* [Exercise requirements]
The line containing "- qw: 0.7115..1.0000" and every line after it, through the end of the material: copy these exactly and nothing else, leaving pictures out.

---------------

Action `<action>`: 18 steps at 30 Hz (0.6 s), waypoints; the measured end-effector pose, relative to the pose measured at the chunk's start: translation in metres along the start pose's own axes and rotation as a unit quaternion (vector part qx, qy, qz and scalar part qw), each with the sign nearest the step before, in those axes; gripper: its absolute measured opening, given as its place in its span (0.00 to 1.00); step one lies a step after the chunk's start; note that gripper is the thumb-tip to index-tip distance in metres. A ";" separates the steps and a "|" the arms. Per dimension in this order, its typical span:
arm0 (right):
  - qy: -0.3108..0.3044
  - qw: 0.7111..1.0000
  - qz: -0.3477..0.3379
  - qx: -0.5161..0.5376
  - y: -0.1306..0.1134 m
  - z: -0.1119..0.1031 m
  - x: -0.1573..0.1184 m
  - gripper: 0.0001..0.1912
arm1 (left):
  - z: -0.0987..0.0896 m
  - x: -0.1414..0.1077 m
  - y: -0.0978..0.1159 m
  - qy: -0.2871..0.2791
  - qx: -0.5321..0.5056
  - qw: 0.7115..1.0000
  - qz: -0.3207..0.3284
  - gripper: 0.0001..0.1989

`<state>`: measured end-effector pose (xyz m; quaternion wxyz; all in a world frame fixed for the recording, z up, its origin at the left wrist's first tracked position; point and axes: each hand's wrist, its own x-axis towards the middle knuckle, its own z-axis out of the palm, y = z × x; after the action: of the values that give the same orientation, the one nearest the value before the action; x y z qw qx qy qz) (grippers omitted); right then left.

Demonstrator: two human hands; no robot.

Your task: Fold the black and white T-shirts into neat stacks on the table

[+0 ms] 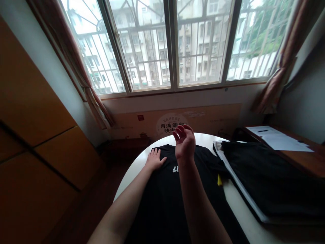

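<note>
My left hand (154,160) lies palm down on the black shirt (162,196), near its upper left edge, with the fingers spread wide and the thumb held out to the side. My right hand (185,142) is raised at the centre of the frame, in front of the shirt's upper part; its palm is turned up, its grip open, the fingers loosely curled. The shirt is spread over a round white table (129,173), from the centre down to the bottom edge of the frame. My right forearm hides part of the white lettering (175,169) on it.

A small yellow piece (219,180) shows beside the shirt, right of centre. At the right of the frame lies a pile of dark cloth (266,183) with a pale layer along its left edge, and beyond it white papers (281,139) rest on a brown wooden surface (315,157). A barred window (172,67) fills the top, between tied curtains; a printed panel (208,118) stands below it.
</note>
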<state>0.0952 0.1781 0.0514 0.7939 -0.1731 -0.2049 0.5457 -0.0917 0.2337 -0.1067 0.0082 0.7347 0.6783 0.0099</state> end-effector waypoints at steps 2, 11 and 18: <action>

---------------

* [Exercise response]
  - qw: 0.7115..1.0000
  - qz: -0.3207..0.3284
  - gripper: 0.0001..0.1989

`<state>`: measured end-effector pose (xyz m; quaternion wxyz; all in a world frame fixed for the recording, z up, its origin at the left wrist's first tracked position; point and axes: each hand's wrist, its own x-axis towards the middle knuckle, its own z-axis out of the palm, y = z × x; after the action: of the values that give the same orientation, the one nearest the value before the action; x y z qw qx qy qz) (grippers omitted); right then left.

Demonstrator: two human hands; no robot.

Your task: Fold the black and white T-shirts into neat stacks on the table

[+0 ms] 

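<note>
My left hand (154,160) lies palm down on the black shirt (162,196), near its upper left edge, with the fingers spread wide and the thumb held out to the side. My right hand (185,142) is raised at the centre of the frame, in front of the shirt's upper part; its palm is turned up, its grip open, the fingers loosely curled. The shirt is spread over a round white table (129,173), from the centre down to the bottom edge of the frame. My right forearm hides part of the white lettering (175,169) on it.

A small yellow piece (219,180) shows beside the shirt, right of centre. At the right of the frame lies a pile of dark cloth (266,183) with a pale layer along its left edge, and beyond it white papers (281,139) rest on a brown wooden surface (315,157). A barred window (172,67) fills the top, between tied curtains; a printed panel (208,118) stands below it.
</note>
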<state>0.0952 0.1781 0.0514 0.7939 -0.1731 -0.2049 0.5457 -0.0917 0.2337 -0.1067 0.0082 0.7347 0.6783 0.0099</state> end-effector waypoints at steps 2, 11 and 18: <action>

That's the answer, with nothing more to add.